Resisting Datafication from the Ground Up Through Radical Solidarities

Over a year has passed since the beginning of the George Floyd Uprising with little clarity on exactly the extent of surveillance technologies employed to target protestors. Last summer, media and lawmakers were awash with outrage over the explicit overreach of federal and local law enforcement agencies use of surveillance and repression. By August 2020, a congressional committee had formed to investigate what was going on in the Department of Homeland Security (DHS)[1]. Yet, this outrage appears to have been only political spectacle as the new administration wasted little time rejecting the demands of a historic movement to defund and abolish the police and continuing repression. Already this year, police budgets have received more funding than ever, anti-protest legislation is receiving alarming support, and a national security apparatus expanded its political repression disguised as “combatting domestic extremism”, confabulating new categories of dissidents such as “racially motivated” and “anarchist violent extremists” [2].

Despite the despair many of us may have felt from the seeming failure of the movement’s main goals, we have much to gain from acknowledging the way the state engaged in repression so that we might understand what counterpower remains possible. The degree of surveillance regularly employed during protests reveals the doubling-down of the state on a coordinated strategy of political repression through datafication.

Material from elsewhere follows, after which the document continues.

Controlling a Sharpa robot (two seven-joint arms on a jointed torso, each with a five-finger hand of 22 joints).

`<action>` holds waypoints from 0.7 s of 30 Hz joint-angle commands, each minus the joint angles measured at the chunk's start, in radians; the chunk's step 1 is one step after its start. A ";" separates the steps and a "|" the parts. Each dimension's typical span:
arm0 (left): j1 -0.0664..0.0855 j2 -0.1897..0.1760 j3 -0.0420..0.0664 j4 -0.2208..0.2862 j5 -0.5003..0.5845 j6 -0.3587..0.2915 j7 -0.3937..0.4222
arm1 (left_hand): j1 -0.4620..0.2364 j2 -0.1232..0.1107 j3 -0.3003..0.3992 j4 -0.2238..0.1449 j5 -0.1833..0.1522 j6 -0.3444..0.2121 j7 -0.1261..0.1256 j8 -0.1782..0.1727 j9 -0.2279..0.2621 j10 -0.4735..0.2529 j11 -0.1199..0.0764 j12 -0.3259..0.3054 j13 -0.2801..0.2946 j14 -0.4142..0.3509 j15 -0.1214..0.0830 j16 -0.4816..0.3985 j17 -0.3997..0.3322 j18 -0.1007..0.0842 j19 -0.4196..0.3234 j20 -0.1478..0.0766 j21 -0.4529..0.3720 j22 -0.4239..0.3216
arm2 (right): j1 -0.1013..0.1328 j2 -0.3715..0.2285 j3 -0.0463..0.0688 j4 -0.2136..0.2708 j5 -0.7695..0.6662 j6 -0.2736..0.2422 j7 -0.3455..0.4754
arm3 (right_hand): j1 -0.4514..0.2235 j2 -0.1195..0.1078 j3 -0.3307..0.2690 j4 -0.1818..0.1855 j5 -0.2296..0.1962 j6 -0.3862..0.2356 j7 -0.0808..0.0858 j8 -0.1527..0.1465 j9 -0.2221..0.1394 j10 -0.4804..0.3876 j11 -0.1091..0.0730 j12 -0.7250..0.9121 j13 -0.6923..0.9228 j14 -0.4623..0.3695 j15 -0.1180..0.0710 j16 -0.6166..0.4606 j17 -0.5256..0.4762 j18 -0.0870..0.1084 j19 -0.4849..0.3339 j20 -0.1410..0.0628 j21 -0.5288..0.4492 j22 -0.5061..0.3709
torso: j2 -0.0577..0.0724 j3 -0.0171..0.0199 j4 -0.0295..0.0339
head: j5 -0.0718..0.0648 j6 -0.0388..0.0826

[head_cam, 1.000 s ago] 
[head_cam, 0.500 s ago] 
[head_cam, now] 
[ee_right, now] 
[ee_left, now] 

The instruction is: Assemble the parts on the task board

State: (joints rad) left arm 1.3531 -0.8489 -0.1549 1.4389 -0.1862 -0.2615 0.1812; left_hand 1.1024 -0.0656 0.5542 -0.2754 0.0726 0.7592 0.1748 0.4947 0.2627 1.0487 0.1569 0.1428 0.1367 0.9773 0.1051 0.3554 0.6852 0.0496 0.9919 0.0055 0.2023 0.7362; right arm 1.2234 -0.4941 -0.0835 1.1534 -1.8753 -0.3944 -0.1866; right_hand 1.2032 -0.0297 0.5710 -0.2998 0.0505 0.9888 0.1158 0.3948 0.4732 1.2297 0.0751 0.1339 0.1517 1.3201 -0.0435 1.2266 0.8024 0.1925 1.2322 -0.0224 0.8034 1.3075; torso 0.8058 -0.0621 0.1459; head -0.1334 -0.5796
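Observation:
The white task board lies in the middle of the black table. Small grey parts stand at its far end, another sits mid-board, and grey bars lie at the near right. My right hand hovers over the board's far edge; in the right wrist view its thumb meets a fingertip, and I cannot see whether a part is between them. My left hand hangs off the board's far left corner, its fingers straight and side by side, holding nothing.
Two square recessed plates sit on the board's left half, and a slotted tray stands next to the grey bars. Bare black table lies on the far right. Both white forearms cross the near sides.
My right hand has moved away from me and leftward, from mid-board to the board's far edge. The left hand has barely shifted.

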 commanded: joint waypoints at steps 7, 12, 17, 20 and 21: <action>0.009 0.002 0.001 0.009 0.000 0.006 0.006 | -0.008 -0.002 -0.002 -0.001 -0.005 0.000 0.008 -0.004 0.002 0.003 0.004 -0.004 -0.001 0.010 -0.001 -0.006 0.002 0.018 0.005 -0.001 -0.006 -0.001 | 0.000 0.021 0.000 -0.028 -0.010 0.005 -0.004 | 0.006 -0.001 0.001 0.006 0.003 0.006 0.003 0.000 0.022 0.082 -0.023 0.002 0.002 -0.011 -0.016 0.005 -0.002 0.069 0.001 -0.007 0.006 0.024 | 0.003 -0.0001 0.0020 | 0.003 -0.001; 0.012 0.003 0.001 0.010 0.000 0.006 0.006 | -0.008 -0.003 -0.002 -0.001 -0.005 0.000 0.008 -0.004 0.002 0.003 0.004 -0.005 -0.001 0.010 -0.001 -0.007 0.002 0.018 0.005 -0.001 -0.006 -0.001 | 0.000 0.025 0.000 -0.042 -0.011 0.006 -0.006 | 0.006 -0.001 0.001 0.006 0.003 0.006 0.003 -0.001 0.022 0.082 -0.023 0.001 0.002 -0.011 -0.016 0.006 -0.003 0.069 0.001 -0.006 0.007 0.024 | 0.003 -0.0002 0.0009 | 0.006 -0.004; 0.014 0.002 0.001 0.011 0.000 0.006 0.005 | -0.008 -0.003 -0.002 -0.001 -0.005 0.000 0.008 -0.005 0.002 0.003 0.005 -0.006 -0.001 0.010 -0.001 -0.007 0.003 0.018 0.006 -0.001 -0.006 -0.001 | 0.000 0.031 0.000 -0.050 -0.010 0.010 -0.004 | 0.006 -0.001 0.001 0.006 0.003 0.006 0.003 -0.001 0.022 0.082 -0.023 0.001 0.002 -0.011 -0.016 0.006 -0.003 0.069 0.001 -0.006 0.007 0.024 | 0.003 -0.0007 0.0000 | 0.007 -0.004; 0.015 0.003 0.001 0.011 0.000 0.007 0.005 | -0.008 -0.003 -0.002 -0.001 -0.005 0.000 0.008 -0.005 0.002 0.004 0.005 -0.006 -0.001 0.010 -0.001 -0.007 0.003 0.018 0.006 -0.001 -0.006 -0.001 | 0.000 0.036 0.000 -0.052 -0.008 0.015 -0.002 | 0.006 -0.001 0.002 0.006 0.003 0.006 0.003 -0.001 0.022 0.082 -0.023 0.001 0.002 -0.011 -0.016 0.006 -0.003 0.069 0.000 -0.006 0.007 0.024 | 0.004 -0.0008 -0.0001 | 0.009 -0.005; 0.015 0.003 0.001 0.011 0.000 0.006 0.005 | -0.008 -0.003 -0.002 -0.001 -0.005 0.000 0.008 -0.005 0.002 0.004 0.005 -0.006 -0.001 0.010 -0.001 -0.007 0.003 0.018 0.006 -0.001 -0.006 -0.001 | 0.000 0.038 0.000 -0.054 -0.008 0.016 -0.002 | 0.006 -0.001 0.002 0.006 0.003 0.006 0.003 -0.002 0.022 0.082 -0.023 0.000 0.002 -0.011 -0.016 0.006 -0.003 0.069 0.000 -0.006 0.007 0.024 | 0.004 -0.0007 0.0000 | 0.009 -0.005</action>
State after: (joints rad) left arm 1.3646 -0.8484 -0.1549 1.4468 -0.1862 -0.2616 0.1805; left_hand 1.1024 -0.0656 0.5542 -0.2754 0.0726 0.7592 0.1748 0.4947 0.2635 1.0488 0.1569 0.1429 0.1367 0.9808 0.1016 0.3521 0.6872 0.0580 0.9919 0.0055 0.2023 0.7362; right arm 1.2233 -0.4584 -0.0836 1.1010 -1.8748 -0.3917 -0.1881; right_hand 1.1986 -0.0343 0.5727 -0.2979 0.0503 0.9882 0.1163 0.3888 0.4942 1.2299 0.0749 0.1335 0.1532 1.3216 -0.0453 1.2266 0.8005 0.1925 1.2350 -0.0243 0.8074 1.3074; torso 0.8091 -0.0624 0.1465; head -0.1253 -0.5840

This strategy of protest repression mirrors the already established strategies of surveillance capitalism in which the process of datafication opens up the possibility of predicting future social behavior and controlling it [3]. In this case, datafication acts to predict ‘civil unrest’ and control its emergence, consequently foreclosing the political agency of protest to effect unsanctioned structural change. The enclosure of protest is accompanied by an alarming trend of carceral and policing logics bleeding into everyday social infrastructures, digital and physical, from the smart city to social media [4]. This foreclosed agency and creeping carcerality, paired with the enthusiastic exposure of ourselves within surveillant regimes [5], undeniably reproduces the racialized inequalities prisons and policing are founded on. Recognizing that datafication enables this violent and racialized control of bodies throughout hybrid virtual/real spaces, then it seems obvious than an imperative of anti-racist, anti-oppression praxis is to strategize against technological systems of control. Yet, where are such resistances happening and what do they look like?

Continuing critical human geography’s commitment to emancipatory praxis, I aim to locate, amplify and mobilize resistance by “drawing from the local and lived knowledge of communities who have, and continue to exist under intensive surveillance and monitoring” [6]. Therefore, I have grounded this research in the radical communities I had the opportunity to connect with during the uprising in Portland, Oregon. Over 2020, I was able to spend significant time among a radical intersectional counterculture of both new and old activists dedicated to combatting police violence. I also embedded myself within the social media networks of #PortlandProtest and other proximal communities in alt-media spaces, including anarcho-hacker collectives and liberation-centered technology forums. Within these spaces of resistance, I found an anarchic anchor tying together multiple modes of resistance and communities who together desired something like “becoming ungovernable”. I felt very strongly in these communities the harmonies that Marquis Bey celebrates among queer, trans, black, feminist and anarchic struggles for liberation [7]. I find my theoretical foundation somewhere within this radically inclusive coalition of knowledges. At the same time, I felt a severe disjuncture between the practices of those on the ground or on mainstream platforms, and the security cultures and radical digital praxis of alternative online communities. This gap among my research population mirrors a gap in the relevant literatures where injustices of mutating digital regimes are acknowledged, especially in places like Critical Data Studies, but few studies attempt to locate resistances to these regimes.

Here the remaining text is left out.